Four years ago, in a post not dissimilar to this one, I wrote about boundary objects. A boundary object is something that sits between two collaborating groups and serves as a way of documenting a shared aim, constraints, or knowledge. It needs to be accessible to, agreed upon, and understandable by, everyone whose boundaries they lie on, but each group will use them differently. 

In our software world, examples of boundary objects might be Jira tickets (product manager and developers), Figma wireframes (designers and implementation teams), or unit tests (today's developers and tomorrow's).

--00--

Many teams these days, and mine is one, are distributed geographically and temporally but, even in teams that are colocated, the truth is that much communication about work is asynchronous or non-existent. A boundary object serves as an anchor for work when synchronous communication doesn't happen, a place where we can align our mental models.

Until today, I hadn't considered that there's a kind of coordination game being played around the boundary object: we aren't just trying to finish our tasks, we are trying to ensure that my piece fits your piece without us having to talk about it.

A twist in the software development context is that, unlike the department store, the ground is constantly shifting. A developer might discover a technical blocker or a stakeholder might tweak a requirement and suddenly the "obvious" meeting point is in the sports department in the basement, not the cafe on the top floor.

In this kind of scenario, the challenge becomes one of keeping the boundary object up to date enough to allow the coordination game to be played efficiently by all parties. When you're asking "what would I do if I were she, wondering what she would do if she were I, wondering what I would do if I were she?" you will do better when both of you to have access to the same recent version of a shared model.

--00-- 

It's worth noting that boundary objects are not the only way to approach a coordination problem either. For example, agile methodologies which break work down into smaller pieces and iterate quickly through a plan-do-check-act cycle lower the stakes of divergent models by moving as a group: in the department store metaphor perhaps we'll stay in the same department and keep an eye on each other.

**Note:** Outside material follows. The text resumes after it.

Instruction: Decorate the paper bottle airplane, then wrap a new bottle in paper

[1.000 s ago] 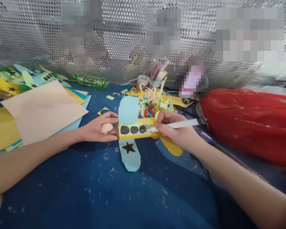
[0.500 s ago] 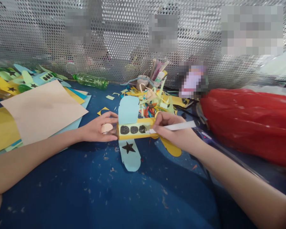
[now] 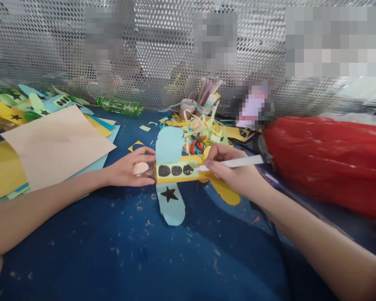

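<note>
A toy airplane point(image 3: 183, 179) with a yellow paper body and light blue wings lies in front of me, its nose end to the left. Three black window shapes run along a pale strip on its side, and a black star marks the near wing. My left hand point(image 3: 134, 167) is wrapped round the clear bottle end of the airplane. Pinched in my right hand point(image 3: 227, 167) is a white marker point(image 3: 242, 161), its tip at the rightmost black window. Part of the airplane's tail is hidden behind my right hand.
Coloured paper sheets point(image 3: 59, 146) are stacked at left, with finished-looking paper airplanes point(image 3: 40, 102) behind. A green plastic bottle point(image 3: 119, 106), paper scraps point(image 3: 203, 129) and a cup of pens point(image 3: 203, 100) stand along the perforated metal screen point(image 3: 163, 46). A red plastic bag point(image 3: 326, 163) bulges at right.
The marker and my right hand have shifted slightly to the right, the tip staying by the third window. My left hand and the airplane have hardly moved.
</note>
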`<state>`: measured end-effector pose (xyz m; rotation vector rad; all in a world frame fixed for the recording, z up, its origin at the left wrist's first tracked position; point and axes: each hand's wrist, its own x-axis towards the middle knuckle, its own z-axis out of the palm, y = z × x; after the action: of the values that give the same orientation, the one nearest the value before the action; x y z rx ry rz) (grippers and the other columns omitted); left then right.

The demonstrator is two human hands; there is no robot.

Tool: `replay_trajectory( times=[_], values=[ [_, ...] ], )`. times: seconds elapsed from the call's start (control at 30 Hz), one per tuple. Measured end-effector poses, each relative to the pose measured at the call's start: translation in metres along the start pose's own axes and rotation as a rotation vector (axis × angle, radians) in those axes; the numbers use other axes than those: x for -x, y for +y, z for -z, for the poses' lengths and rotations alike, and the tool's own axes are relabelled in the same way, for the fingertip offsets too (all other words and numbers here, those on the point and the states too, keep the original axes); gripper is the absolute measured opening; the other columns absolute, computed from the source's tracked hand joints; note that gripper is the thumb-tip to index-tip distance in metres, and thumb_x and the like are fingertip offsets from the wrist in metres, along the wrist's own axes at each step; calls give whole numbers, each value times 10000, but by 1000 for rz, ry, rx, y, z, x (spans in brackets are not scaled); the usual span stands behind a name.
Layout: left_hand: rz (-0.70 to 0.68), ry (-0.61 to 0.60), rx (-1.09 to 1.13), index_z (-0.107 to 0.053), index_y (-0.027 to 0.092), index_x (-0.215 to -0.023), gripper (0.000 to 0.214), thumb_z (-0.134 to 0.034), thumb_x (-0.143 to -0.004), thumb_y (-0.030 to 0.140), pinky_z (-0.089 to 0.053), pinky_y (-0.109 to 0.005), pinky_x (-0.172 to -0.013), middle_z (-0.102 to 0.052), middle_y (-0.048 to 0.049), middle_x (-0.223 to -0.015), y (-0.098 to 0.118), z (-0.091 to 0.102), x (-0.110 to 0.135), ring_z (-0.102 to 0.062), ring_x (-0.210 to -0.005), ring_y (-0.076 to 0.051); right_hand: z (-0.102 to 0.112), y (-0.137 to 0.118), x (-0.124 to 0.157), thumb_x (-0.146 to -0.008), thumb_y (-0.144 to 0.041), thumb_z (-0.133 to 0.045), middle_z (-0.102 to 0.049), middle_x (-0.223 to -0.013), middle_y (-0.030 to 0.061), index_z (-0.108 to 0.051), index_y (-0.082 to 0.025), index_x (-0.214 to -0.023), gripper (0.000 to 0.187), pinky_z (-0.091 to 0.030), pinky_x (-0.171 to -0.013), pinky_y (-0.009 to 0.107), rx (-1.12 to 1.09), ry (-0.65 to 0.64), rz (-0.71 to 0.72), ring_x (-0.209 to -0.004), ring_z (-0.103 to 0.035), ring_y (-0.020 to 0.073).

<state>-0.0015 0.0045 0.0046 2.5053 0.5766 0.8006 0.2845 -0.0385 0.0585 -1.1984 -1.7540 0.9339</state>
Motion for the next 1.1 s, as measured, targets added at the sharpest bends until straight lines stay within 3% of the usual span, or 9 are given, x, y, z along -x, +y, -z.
replay_trajectory(
  times=[0.57,1.1],
  values=[
    [-8,9,-5,-548,253,-1246,502,-732,-786,333,-502,-445,-955,-519,-116,-1202,-1,0,0,-579,-1089,-257,0,7,1,-705,-237,-624,-498,-507,-52,-473,-206,-619,176,-246,-402,229,40,-42,-20,-431,-380,65],
    [-19,18,-14,-552,237,-1219,488,-736,-777,330,-508,-449,-948,-522,-126,-1212,-1,-1,0,-590,-1086,-263,1,3,1,-717,-216,-587,-449,-470,-72,-458,-215,-616,164,-235,-406,242,32,30,12,-416,-351,65]
  ],
)
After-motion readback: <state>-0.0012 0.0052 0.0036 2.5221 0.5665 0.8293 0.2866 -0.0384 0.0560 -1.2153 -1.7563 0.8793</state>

I'm not telling you something you didn't already know implicitly, I'm sure, but I find it interesting to have names for and theory about this kind of thing. It helps to explain why some of our colleagues think a ticket with title "implement the thing" is enough while others will write a three-page specification document focussed on the user experience of that thing.

For me, keeping a boundary object sufficiently in step with the world is less about housekeeping and more mapmaking. I don't want a coordination game to turn into a dilemma, so I prioritise sharing but I also think carefully about how much effort to invest because people have different needs and different opinions on what "should" "just" be "obvious."

And I'm sure we feel the same way about that.